Random Variables: Discrete, Continuous & Probability Theory
Classified in Mathematics
Written on in
English with a size of 4.27 KB
Random Variables and Probability Concepts
Random variable.
Meaning: So far we have studied general characteristics of probability spaces (Ω, F, P), where Ω is the sample space, F is a σ-algebra and P is a probability function. Often we are not interested in studying the events of the σ-algebra themselves, but one or several numerical characteristics associated with the outcome of the experiment. This may be, for example, the event of selecting a student from the university, the probability that your grade is greater than or equal to 5 (likely to pass), or when establishing a new tax the probability that an individual's annual income does not exceed 20,000 euros. These numerical characteristics, which under certain conditions we can associate with a probability induced by the probability of the events of the experiment, are called random variables.
Definition 1: Random Variable
Given a random phenomenon associated with a probability space (Ω, F, P), a random variable X is a function defined on the sample space Ω whose values are real numbers and which verifies the measurability condition: for every x ∈ ℝ the set {ω ∈ Ω | X(ω) ≤ x} ∈ F.
Definition 2: Alternative Formulation
This in turn allows us to define a random variable as any function defined on the sample space that takes values in the real numbers such that the inverse image of each interval of the form (-∞, x] is an event in the σ-algebra F (i.e., measurable).
1.1.1 Random Variable Types
Within the set of random variables we distinguish two main types in order to work with them more simply, knowing the group they belong to. Basically there are two types of random variables: the discrete type and the continuous type. Although we could add a third group where there are those that belong neither to one nor the other — these are called mixed and are not discussed here — most treatments focus on discrete and continuous variables.
Thus we can describe in a simple way the probabilities of events using a new function: the density function (for continuous variables) or the probability mass function (for discrete variables).
1.1.1.1 Discrete-Type Variable
A random variable X is said to be of discrete type if the set of values that this random variable takes, X(Ω), is a countable set (finite or countably infinite). When all the possible outcomes of an experiment form a finite or countable set, the associated random variable is of discrete type. Examples include drawing a winning combination in a lottery, the number of telephone calls a call center receives in a day, the number of successes in a sequence of Bernoulli trials, etc.
Continuous-Type Random Variables
There are random phenomena that fit the continuous model. Consider, for example, the time it takes for a person to be served in a queue. In this case the set of possible outcomes is an uncountable set of numbers in an interval such as [0, +∞), and the probability that the service time equals any single exact value is typically zero. Instead, the probability of being served before time x is given by a continuous cumulative distribution function that increases smoothly with x. Small increments of x produce small increases in probability. For continuous random variables we often describe their behavior using a probability density function (pdf) from which probabilities of intervals are obtained via integration.

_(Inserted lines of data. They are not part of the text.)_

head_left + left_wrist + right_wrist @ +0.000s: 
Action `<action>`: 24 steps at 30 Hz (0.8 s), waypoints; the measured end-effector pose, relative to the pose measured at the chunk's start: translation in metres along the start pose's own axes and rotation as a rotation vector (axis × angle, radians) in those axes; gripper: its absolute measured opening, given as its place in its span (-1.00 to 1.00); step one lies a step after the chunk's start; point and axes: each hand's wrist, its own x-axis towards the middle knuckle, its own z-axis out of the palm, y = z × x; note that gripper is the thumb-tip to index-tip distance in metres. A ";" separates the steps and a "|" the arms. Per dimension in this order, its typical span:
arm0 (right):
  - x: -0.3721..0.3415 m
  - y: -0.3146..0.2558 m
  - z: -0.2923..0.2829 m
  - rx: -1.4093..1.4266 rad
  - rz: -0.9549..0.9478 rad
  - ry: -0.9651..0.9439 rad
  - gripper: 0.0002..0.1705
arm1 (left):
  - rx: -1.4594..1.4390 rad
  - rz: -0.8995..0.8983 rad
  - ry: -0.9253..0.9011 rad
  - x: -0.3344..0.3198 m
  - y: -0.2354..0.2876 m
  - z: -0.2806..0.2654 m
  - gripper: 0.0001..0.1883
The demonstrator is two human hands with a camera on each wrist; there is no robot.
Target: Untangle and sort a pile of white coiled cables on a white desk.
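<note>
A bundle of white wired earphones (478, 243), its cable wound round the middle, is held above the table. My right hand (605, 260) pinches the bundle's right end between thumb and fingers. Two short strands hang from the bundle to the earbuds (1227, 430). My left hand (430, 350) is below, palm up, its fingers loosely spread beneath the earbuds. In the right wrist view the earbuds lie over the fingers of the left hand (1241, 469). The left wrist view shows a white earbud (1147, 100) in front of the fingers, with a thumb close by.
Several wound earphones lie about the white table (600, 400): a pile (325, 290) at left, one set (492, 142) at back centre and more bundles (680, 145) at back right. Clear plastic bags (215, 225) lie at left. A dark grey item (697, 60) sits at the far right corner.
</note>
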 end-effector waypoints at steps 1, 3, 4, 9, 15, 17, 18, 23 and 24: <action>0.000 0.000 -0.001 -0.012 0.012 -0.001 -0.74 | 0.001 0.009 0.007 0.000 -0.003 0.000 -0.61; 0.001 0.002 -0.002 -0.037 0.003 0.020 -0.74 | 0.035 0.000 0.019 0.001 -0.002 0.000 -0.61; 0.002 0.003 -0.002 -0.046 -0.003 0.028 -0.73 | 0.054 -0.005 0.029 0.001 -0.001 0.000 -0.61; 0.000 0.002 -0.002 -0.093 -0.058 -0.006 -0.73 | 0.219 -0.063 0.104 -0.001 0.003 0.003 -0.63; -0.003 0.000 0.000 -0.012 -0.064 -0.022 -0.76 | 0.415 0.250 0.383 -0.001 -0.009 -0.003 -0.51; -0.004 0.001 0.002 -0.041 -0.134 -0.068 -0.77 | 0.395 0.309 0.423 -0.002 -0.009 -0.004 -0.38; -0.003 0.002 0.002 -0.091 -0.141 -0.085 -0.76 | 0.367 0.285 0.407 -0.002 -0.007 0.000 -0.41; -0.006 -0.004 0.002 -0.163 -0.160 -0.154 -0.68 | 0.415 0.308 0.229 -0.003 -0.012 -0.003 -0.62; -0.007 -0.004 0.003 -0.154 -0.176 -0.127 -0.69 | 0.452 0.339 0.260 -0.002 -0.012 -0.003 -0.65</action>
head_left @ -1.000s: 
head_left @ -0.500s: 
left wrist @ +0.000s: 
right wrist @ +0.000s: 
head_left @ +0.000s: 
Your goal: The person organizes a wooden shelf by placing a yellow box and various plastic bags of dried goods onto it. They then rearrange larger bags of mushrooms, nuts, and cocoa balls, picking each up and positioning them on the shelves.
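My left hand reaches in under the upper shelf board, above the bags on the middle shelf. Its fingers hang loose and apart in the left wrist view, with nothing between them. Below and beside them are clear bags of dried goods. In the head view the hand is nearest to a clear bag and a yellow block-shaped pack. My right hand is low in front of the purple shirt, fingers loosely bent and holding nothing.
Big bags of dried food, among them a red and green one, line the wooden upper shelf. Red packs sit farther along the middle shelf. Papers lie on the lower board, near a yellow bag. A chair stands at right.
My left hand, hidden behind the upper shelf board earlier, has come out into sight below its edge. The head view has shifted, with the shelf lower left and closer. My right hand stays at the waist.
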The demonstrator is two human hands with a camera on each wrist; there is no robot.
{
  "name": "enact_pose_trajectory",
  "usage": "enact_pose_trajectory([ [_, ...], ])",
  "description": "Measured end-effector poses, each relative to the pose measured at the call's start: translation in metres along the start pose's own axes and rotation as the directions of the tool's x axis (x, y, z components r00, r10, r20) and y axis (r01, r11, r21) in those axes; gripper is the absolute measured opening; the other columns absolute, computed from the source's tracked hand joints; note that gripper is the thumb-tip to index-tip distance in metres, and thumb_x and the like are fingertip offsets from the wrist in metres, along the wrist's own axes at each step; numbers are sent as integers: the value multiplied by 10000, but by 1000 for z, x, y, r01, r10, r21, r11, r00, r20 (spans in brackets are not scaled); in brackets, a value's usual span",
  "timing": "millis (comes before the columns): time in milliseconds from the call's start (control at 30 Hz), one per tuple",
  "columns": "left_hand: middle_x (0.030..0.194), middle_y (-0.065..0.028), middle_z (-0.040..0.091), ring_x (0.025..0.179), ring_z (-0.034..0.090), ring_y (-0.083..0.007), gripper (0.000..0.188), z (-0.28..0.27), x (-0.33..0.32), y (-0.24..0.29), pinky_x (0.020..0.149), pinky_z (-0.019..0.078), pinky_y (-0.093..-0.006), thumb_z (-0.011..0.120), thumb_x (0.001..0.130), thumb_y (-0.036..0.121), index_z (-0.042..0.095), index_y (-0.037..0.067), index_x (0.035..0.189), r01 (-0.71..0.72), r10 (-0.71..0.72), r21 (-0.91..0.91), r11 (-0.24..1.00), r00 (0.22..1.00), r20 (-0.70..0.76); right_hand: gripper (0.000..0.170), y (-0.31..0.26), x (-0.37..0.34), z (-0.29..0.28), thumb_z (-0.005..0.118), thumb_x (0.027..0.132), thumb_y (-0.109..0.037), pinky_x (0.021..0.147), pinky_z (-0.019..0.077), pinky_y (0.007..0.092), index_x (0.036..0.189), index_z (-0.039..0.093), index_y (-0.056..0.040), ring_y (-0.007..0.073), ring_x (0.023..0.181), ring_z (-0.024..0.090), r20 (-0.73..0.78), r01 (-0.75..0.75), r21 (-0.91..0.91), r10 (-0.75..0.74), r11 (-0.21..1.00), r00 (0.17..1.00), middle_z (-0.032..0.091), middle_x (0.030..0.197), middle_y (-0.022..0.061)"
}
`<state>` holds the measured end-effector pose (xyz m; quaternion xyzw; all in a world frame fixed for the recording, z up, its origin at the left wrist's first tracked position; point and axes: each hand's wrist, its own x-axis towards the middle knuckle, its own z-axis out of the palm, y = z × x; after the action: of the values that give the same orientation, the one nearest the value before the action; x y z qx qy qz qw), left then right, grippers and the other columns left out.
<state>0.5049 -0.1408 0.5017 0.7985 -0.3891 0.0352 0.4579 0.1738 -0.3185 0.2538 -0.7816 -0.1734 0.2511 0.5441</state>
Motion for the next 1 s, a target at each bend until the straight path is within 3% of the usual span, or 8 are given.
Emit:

Note: A mixed random variable has both discrete and continuous components; such variables are not treated in detail here but are an important extension in probability theory.
Examples recap:
- Discrete: number of calls to a call center, count of defective items, lottery draw outcomes.
- Continuous: waiting times, lifetimes, measurement errors, and many physical quantities.
These distinctions help select appropriate tools: probability mass functions (pmf) and cumulative distribution functions (cdf) for discrete variables; pdfs and cdfs plus integration for continuous variables; and a combination of both for mixed variables.